Circular variance (cv)

A complementary measure of tuning sharpness:

  • CV close to 0: Responses concentrated in one direction (sharp tuning)
  • CV close to 1: Responses spread uniformly across directions (broad/no tuning)

FWHM

Full-width at half-maximum of the tuning curve (in degrees). Smaller values indicate sharper directional tuning. Typical values for strongly DS cells are 60-120 degrees.

Von Mises parameters

  • thetahat — estimated preferred direction from von Mises distribution fit
  • kappa — concentration parameter (higher = sharper tuning). Typical values: 1-5 for moderately tuned cells, >5 for sharply tuned cells.

Flash response metrics

cmap_id (response classification)

Each flash position is classified into one of three groups:

Value Meaning Colour in plots
1 Excitatory (depolarising) response Red
2 Inhibitory (hyperpolarising) response Blue
3 No significant response White/grey

data_comb

A single value per flash position summarising the response:

  • For excitatory positions (cmap_id = 1): the maximum voltage during flash presentation
  • For inhibitory positions (cmap_id = 2): the minimum voltage during flash presentation
  • For unresponsive positions (cmap_id = 3): the mean voltage during the last 25% of the flash

This value determines the colour intensity in the heatmap plots.

Bar flash results

The bar flash analysis produces timeseries plots for each of the 11 bar positions across 8 orientations.

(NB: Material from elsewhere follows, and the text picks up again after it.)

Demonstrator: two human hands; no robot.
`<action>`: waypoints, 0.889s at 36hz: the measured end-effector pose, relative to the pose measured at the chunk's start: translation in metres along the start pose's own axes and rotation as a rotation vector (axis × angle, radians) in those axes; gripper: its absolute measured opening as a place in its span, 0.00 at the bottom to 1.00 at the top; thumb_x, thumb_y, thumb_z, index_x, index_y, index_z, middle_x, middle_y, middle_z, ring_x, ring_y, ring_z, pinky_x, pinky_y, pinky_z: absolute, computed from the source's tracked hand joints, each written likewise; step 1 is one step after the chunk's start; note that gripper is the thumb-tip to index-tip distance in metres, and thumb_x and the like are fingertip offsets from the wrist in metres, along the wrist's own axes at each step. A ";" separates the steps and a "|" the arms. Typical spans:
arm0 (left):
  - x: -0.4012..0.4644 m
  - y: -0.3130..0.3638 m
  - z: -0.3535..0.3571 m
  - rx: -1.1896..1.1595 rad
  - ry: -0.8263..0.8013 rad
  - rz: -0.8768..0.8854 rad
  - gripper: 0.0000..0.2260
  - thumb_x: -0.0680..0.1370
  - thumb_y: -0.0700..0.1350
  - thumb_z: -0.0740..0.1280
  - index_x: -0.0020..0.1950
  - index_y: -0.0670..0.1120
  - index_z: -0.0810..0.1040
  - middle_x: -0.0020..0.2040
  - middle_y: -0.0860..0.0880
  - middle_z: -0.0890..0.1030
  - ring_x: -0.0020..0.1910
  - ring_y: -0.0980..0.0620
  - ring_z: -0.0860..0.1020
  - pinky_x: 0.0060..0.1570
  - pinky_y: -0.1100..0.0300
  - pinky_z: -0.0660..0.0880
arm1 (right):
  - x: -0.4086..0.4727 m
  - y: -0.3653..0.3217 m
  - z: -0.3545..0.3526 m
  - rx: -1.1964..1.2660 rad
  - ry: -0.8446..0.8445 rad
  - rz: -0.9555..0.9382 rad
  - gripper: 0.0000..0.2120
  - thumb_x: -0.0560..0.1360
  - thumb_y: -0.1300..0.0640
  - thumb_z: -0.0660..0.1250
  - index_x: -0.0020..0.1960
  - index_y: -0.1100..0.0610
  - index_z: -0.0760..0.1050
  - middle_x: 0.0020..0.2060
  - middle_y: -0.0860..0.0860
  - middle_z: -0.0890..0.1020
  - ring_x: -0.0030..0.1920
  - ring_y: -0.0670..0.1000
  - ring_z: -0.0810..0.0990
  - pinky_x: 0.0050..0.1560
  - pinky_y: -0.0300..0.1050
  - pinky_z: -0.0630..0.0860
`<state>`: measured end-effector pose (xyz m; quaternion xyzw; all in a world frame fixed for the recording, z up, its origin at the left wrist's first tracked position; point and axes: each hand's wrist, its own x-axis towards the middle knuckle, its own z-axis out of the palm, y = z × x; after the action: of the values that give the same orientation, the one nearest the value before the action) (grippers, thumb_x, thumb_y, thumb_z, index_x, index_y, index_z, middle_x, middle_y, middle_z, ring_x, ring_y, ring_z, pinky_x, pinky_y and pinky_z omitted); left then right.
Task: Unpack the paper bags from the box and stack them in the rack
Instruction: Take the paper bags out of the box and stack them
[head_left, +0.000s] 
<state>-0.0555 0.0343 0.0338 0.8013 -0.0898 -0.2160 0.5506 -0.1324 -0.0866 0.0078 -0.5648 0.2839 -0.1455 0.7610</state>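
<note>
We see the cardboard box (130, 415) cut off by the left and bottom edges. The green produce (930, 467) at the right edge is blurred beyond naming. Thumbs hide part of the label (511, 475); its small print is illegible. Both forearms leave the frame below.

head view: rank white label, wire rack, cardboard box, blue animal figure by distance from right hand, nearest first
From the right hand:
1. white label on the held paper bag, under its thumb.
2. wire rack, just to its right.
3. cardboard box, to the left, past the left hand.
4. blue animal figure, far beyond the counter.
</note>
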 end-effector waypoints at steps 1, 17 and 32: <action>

Look for:

  • Position-dependent responses: Stronger responses at the centre (position 6) that decrease toward the flanks indicate the bar is sweeping through the RF.
  • Orientation-dependent responses: Differences across orientations reveal the spatial structure of the RF along different axes.

Comparing across conditions

When comparing results between experimental groups (e.g., control vs experimental, pre- vs post-drug):

  • Direction selectivity: Compare magnitude, cv, and polar plot shapes. A reduction in magnitude or broadening of tuning (increased cv) after manipulation suggests disrupted DS.
  • RF structure: Compare Gaussian fit parameters (sigma values, lobe positions). Changes in the spatial relationship between excitatory and inhibitory lobes may indicate altered circuit function.
  • Preferred direction: Compare resultant_angle across conditions. A shift in PD could indicate changes in the underlying circuit.

Where results are saved

Result type File location
Bar sweep metrics <PROJECT_ROOT>/results/bar_results/peak_vals_<strain>_<on_off>_<date>.mat
RF analysis metrics <PROJECT_ROOT>/results/flash_results/rf_results_<date>_<time>_<strain>_<on_off>.mat
Bar sweep figures <PROJECT_ROOT>/figures/bar_stimuli/baselineb4/
RF figures <PROJECT_ROOT>/figures/flash_stimuli/

The PROJECT_ROOT is defined in process_protocol2.m (line 45). See Installation & Setup for details on updating this path.